- [DATA BLOCK]
- Opening Delimiter -
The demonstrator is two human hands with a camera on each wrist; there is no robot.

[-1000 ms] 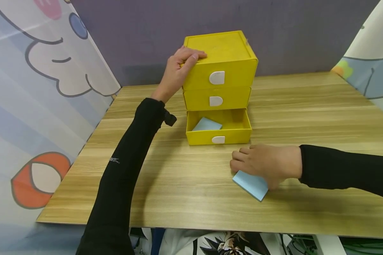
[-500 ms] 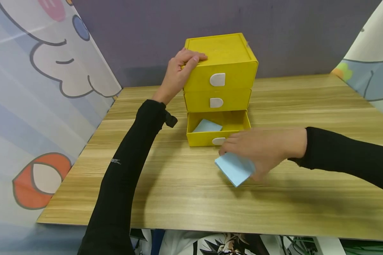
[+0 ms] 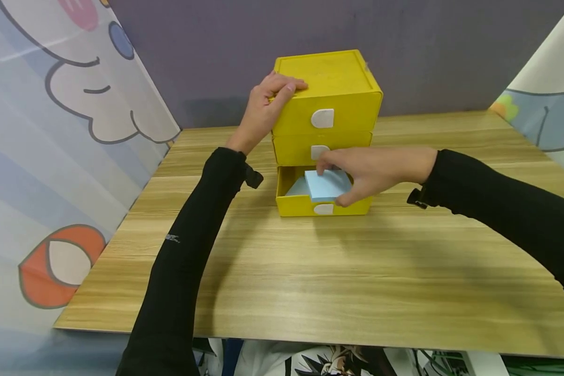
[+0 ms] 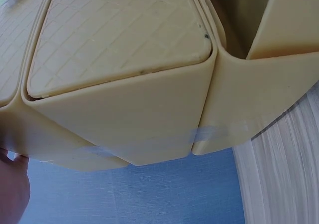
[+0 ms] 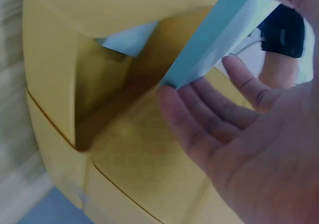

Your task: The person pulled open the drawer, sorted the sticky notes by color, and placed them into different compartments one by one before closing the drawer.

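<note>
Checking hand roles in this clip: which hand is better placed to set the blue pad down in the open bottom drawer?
Right. The right hand already holds the blue pad over the open bottom drawer; the left hand grips the yellow drawer unit at its top corner.

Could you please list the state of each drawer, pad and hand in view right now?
Top drawer: closed.
Middle drawer: closed.
Bottom drawer: open.
Blue pad: held over bottom drawer.
Second blue pad: lying inside bottom drawer.
Left hand: gripping the unit's top corner.
Right hand: pinching blue pad.
</note>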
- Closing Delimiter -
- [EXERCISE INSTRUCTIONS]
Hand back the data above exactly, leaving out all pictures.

- [SOLUTION TO THIS EXERCISE]
The demonstrator is two human hands with a camera on each wrist; there is no robot.

[-1000 ms] 
[-500 ms] 
[+0 ms] 
[+0 ms] 
[+0 ms] 

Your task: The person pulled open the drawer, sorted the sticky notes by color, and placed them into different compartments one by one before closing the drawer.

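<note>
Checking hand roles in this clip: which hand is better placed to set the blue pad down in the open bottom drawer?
Right. The right hand already holds the blue pad over the open bottom drawer; the left hand grips the yellow drawer unit at its top corner.

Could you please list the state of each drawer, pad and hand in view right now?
Top drawer: closed.
Middle drawer: closed.
Bottom drawer: open.
Blue pad: held over bottom drawer.
Second blue pad: lying inside bottom drawer.
Left hand: gripping the unit's top corner.
Right hand: pinching blue pad.
</note>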

What appears above is the full answer.